In new research, Giovanna Massarotto explains how collusion manifests differently in the digital economy. She argues that antitrust regulators, scholars, and courts need to incorporate lessons from computer science to update how they monitor markets and identify algorithmic collusion.
Enforcing competition principles in computer-run digital markets became critical in 2023. This past year saw the widespread use of algorithms, including artificial intelligence, in many facets of our lives. In business, algorithms have become a necessary tool to remain competitive. With their deployment comes concerns about potentially anticompetitive conduct by firms, such as algorithmic collusion to fix prices or allocate markets.

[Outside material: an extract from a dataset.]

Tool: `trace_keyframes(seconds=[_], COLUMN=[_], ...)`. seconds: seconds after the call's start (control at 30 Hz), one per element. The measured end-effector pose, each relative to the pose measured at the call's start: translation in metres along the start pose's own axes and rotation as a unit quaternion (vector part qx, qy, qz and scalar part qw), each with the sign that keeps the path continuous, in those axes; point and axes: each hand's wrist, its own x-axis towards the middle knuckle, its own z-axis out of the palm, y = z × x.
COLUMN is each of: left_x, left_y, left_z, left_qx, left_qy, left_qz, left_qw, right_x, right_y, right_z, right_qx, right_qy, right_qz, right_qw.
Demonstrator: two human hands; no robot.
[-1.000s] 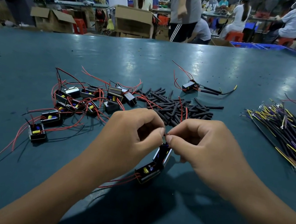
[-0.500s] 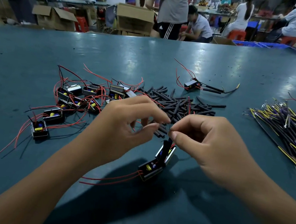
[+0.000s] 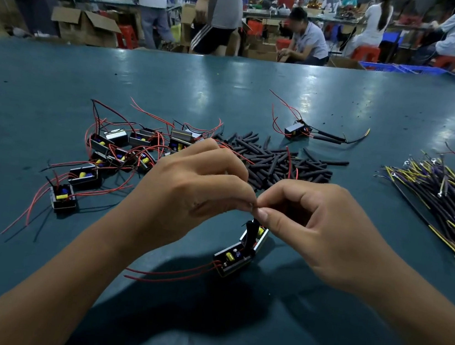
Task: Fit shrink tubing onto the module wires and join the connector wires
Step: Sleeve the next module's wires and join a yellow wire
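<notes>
While two thin red leads point(image 3: 169, 276) trailed toward the viewer across the matte teal table point(image 3: 60, 69), the small open-topped module point(image 3: 233, 260) they ran from hung just below the meeting fingertips, its black case showing a yellow part inside, with a second module point(image 3: 255, 234) tilted up behind it and a piece of black tubing point(image 3: 251, 227) standing between them. Above these the left hand point(image 3: 189, 193) and the right hand point(image 3: 314, 227) met tip to tip, each with thumb and forefinger curled and pinched on a fine wire end point(image 3: 254, 204) too small to make out clearly; the other fingers were loosely bent. To the left and farther out lay a cluster of loose modules point(image 3: 113, 154), boxy, dark, with yellow and blue components and red wires looping over one another. Directly behind the hands sat a heap of shrink tubing pieces point(image 3: 277, 161), short, black, dull and straight. To the right, well apart from the hands, lay a sheaf of connector wires point(image 3: 453, 208), black, yellow and purple, some ending in small metal ring terminals. Beyond the heap a finished module point(image 3: 297, 129) rested alone, with black sleeved leads running to its right. At the far edge of the table people sat and stood among cardboard boxes point(image 3: 86, 26) and red stools point(image 3: 365, 52).
</notes>
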Motion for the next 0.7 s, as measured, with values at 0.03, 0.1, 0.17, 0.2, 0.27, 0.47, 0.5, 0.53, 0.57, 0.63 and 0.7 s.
trace_keyframes(seconds=[0.03, 0.1, 0.17, 0.2, 0.27, 0.47, 0.5, 0.53, 0.57, 0.63, 0.7], left_x=[0.000, 0.000, 0.000, 0.000, 0.000, 0.002, 0.002, 0.002, 0.003, 0.004, 0.006], left_y=[0.000, 0.001, 0.002, 0.003, 0.005, 0.016, 0.018, 0.021, 0.024, 0.029, 0.032], left_z=[-0.001, -0.002, -0.002, -0.002, -0.001, 0.000, 0.002, 0.003, 0.005, 0.008, 0.010], left_qx=[0.003, 0.004, 0.001, -0.001, -0.017, -0.201, -0.242, -0.284, -0.329, -0.423, -0.497], left_qy=[-0.003, -0.010, -0.016, -0.020, -0.027, -0.058, -0.059, -0.053, -0.042, -0.027, -0.037], left_qz=[0.006, 0.015, 0.014, 0.008, -0.016, -0.208, -0.259, -0.315, -0.378, -0.486, -0.539], left_qw=[1.000, 1.000, 1.000, 1.000, 0.999, 0.955, 0.933, 0.904, 0.865, 0.765, 0.679], right_x=[0.000, 0.000, -0.001, -0.001, -0.001, -0.002, -0.002, -0.002, -0.002, -0.002, -0.002], right_y=[0.000, -0.001, -0.002, -0.002, -0.003, -0.005, -0.006, -0.006, -0.006, -0.006, -0.007], right_z=[0.000, 0.000, 0.000, 0.001, 0.001, 0.003, 0.003, 0.004, 0.004, 0.006, 0.007], right_qx=[-0.006, -0.012, -0.022, -0.031, -0.047, -0.087, -0.095, -0.103, -0.107, -0.107, -0.106], right_qy=[-0.002, -0.003, 0.001, 0.005, 0.014, 0.041, 0.045, 0.048, 0.050, 0.047, 0.044], right_qz=[-0.002, -0.007, -0.017, -0.024, -0.034, -0.060, -0.063, -0.067, -0.069, -0.073, -0.077], right_qw=[1.000, 1.000, 1.000, 0.999, 0.998, 0.994, 0.992, 0.991, 0.991, 0.990, 0.990])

Many legal scholars and legislators are proposing to use ex ante regulation to deal with digital markets (regulation that imposes precise prohibitions and obligations by default, such as the Digital Markets Act) instead of ex post antitrust intervention (which implies an investigation and a response to an infraction, such as a fine or a consent decree). However, ex ante regulation has been unsuccessful in the past, even in less dynamic physical markets, such as electricity and transportation. For instance, George J. Stigler and Claire Friedland’s 1962 study revealed “[t]he ineffectiveness of regulation” in electricity markets, mainly because the “regulatory body [was] incapable of forcing the utility to operate at a specified combination of output, price, and cost.” The capability of the government to regulate ex ante has become even more challenging in fast-moving technological markets run by increasingly sophisticated algorithms. Thus, I propose something different, which is to incorporate lessons from computer science into our current set of law-and-economics tools for the analysis of antitrust violations ex post. Otherwise, the interpretation of how computers can engage in anticompetitive behavior remains incomplete, if not impossible.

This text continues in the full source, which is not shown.